Die 38-jährige Germanistin ist am Limit – nicht nur finanziell. Gezahlt wird meistens halbjährlich. „Dass ich Miete zahlen und essen muss, das interessiert meine Arbeitgeber nicht.“ Das klingt so bitter, wie sie sich oft fühlt. Mit vollem Namen geht sie nicht an die Öffentlichkeit: Die vage Chance auf Festanstellung will sie sich nicht verbauen.

Für etwa ein Drittel der Arbeitnehmer in Deutschland ist atypische Arbeit normal, wie eine Untersuchung des Deutschen Gewerkschaftsbundes zeigt. Viele von ihnen arbeiten prekär, unsicher, vom sozialen Abstieg bedroht: Soloselbstständig wie Sara, als Leiharbeiter, in Minijobs, in unfreiwilliger Teilzeit, befristet oder auf Abruf. Das macht krank und arm, warnen Gewerkschaften aller Sparten.

„Proletarier aller Länder, vereinigt euch!“, schrieb Karl Marx 1848 im kommunistischen Manifest an die Arbeiter, die ihre Arbeitskraft in den Fabriken verkauften. Proletarier – und damit ausgebeutet – waren für ihn alle, die vom Lohn abhängig waren. Tarifverträge, faire Löhne, Mitbestimmung: All das gab es zu Zeiten des vor 200 Jahren geborenen Ökonomen und Vordenkers nicht.

Entsprechend hatte er auch nicht „die enorme gesellschaftliche Integrationskraft der in der Zwischenzeit stattgefundenen Lohnsprünge auf dem Schirm“, sagt der Jenaer Soziologe Klaus Dörre. Unbefristete Arbeitsverträge, ein Einkommen, das eine Familie ernährt, Sozialversicherungen, an denen sich der Arbeitgeber beteiligt – das kannte Marx nicht.
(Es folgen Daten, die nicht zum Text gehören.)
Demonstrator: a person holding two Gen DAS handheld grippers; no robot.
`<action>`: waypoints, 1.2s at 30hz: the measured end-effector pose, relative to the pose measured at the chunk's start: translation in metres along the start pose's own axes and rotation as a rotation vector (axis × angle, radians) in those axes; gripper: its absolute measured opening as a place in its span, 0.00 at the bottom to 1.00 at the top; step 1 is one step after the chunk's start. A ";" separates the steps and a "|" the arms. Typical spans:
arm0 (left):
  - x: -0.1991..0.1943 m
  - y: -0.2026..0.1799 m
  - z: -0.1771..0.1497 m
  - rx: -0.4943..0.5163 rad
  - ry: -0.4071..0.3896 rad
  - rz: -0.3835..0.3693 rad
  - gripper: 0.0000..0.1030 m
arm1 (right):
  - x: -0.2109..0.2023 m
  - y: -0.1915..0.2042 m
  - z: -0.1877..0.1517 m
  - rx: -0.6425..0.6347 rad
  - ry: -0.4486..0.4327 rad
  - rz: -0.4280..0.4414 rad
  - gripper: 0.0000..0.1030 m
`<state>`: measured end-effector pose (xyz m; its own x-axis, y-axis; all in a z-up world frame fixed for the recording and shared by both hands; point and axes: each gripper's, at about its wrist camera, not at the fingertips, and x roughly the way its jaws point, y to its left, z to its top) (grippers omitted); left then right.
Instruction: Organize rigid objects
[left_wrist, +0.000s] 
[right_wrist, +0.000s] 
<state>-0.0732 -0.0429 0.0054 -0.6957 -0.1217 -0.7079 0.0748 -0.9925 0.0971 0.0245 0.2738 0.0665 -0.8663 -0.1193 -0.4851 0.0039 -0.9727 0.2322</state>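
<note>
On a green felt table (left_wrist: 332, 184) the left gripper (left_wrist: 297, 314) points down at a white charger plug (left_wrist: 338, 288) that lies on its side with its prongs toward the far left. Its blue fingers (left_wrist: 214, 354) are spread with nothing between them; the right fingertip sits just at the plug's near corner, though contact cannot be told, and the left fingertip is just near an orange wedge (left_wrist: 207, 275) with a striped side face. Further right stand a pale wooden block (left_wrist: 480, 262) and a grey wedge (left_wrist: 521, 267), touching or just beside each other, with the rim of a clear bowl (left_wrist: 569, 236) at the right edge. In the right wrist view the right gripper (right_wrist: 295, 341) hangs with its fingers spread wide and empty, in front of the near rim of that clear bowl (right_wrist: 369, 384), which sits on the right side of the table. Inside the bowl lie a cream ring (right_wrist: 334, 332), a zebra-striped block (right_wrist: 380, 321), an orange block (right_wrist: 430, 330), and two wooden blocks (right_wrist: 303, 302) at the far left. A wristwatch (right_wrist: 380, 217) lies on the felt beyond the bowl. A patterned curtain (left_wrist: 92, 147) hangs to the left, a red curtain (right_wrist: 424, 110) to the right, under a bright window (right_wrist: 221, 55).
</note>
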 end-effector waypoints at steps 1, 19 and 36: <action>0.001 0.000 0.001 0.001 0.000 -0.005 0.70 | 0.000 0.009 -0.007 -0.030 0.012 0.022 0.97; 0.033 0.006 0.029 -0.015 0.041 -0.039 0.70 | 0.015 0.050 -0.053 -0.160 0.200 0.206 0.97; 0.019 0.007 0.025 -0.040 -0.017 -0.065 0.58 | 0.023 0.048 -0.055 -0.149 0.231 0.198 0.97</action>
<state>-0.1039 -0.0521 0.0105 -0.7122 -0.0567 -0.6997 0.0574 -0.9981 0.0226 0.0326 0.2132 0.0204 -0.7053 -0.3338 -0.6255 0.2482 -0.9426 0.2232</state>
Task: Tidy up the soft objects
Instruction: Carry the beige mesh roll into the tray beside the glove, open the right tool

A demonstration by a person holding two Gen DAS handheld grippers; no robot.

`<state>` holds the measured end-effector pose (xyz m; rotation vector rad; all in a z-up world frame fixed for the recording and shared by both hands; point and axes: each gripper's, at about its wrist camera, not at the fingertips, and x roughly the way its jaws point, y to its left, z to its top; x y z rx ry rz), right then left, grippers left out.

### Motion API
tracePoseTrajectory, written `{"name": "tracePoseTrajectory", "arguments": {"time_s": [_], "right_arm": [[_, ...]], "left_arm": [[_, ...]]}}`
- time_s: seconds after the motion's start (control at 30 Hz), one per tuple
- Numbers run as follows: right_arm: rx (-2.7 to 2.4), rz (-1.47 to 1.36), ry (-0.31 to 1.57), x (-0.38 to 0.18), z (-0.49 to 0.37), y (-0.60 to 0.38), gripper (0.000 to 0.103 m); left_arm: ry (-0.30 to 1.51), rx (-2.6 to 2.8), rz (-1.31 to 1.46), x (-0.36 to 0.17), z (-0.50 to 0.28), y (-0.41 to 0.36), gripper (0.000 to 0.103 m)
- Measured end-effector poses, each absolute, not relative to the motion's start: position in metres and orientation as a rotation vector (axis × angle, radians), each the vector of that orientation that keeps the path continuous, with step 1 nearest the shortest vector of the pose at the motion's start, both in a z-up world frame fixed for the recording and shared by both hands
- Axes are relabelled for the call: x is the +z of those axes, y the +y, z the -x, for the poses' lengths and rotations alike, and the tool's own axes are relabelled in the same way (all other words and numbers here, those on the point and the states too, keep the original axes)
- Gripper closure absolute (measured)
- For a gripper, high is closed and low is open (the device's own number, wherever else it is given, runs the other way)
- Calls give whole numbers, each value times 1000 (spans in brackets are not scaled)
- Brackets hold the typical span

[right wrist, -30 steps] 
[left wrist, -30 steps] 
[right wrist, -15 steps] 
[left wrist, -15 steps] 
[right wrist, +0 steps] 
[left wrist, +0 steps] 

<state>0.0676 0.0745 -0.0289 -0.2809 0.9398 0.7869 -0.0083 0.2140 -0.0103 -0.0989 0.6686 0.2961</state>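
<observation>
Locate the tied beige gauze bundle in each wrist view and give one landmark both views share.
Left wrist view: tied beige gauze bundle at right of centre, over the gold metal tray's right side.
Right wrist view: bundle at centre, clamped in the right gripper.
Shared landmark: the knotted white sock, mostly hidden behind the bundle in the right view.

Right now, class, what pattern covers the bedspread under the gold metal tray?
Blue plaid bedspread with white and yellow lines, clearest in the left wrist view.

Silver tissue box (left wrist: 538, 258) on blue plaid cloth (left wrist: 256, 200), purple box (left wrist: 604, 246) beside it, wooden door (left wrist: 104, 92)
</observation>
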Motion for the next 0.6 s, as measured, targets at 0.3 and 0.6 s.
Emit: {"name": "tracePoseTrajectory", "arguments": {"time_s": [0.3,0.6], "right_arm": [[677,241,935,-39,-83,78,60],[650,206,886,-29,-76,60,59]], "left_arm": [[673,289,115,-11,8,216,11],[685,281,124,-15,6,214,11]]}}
Allerdings: Dieses Normalarbeitsverhältnis ist für eine wachsende Zahl von Menschen wie Sara im modernen Kapitalismus des Jahres 2018 eben nicht normal. „Prekär Beschäftigte wären sicherlich Adressaten und Analysethema für ihn gewesen“, sagt Dörre. „In ihrer Lage spiegeln sich ja die ungleichen Macht- und Lebensverhältnisse wider, die unser Wirtschaftssystem erzeugt und deren Analyse Marx' Lebensthema war.“

DGB-Vorstandsmitglied Annelie Buntenbach sagt: „Von Karl Marx können wir heute lernen, wie wichtig es ist, dass Arbeitnehmer sich zusammentun und sich eben nicht gegeneinander ausspielen lassen.“ Wenn Pflegeketten ganze Sparten ausgliedern, gelten die Tarifverträge für viele Beschäftigte nicht mehr. Auch die betriebliche Mitbestimmung werde dabei dann „kaputtfilialisiert“, sagt Buntenbach. Oft sei der frühere Betriebsrat nicht mehr zuständig, und „in der neuen Tochtergesellschaft gibt es keinen“.
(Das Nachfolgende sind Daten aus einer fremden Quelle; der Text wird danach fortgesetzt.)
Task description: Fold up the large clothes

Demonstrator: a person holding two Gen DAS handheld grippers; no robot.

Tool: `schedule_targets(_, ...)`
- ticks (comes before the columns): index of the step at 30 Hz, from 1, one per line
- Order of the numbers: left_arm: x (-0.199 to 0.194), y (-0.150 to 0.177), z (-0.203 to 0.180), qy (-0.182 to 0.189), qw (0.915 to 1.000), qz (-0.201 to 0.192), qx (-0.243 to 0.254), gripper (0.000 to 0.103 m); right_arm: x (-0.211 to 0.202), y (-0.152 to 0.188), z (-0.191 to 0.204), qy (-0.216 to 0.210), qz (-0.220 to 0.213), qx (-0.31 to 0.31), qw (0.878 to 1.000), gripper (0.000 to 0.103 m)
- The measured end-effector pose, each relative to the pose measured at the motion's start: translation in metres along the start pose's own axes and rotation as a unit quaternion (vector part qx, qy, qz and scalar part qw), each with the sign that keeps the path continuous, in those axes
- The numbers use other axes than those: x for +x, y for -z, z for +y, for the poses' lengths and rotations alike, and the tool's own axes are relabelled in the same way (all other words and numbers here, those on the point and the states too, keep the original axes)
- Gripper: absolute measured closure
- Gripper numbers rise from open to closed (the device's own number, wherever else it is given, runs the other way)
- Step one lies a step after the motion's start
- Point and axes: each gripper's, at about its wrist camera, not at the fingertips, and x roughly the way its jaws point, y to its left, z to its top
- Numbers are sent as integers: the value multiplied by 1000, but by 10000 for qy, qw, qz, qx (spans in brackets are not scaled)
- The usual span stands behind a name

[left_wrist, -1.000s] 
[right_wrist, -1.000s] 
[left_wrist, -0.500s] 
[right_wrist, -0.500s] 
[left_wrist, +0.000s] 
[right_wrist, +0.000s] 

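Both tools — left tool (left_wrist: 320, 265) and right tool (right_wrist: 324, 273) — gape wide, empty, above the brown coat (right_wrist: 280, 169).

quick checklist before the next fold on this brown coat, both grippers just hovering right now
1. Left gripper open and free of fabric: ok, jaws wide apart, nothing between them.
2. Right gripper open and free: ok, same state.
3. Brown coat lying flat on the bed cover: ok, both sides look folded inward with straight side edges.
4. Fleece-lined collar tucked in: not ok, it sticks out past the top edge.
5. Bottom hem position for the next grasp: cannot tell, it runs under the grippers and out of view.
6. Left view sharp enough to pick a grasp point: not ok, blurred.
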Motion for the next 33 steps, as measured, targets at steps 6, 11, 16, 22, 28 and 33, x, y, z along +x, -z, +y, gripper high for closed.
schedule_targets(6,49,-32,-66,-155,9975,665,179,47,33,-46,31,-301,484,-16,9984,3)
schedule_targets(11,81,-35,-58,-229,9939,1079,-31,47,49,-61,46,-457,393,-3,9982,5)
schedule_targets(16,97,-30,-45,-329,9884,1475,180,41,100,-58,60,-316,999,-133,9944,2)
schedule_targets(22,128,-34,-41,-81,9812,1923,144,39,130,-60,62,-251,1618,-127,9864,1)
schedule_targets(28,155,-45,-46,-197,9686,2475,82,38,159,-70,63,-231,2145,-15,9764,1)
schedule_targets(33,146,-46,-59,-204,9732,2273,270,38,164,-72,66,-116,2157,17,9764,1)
Und es entstehen immer ausgeprägtere soziale Unterschiede in unser Gesellschaft, sagt Soziologe Klaus Dörre. Auch weltweit, zeigt der „Weltreport über Ungleichheit“, für den mehr als 100 Wissenschaftler um den französischen Ökonomen Thomas Piketty Daten zusammentrugen.

Auch Piketty, Autor des Bestsellers „Das Kapital im 21. Jahrhundert“, ist von Marx' Analyse inspiriert. Der Report attestiert Deutschland so viel Ungleichverteilung von Einkommen wie zuletzt 1913. Und er zeigt: Die Schere geht seit den 1980er Jahren in fast allen Regionen der Erde auseinander. Das reichste ein Prozent der Weltbevölkerung vergrößerte seinen Teil des globalen Einkommens von 16 auf 20 Prozent.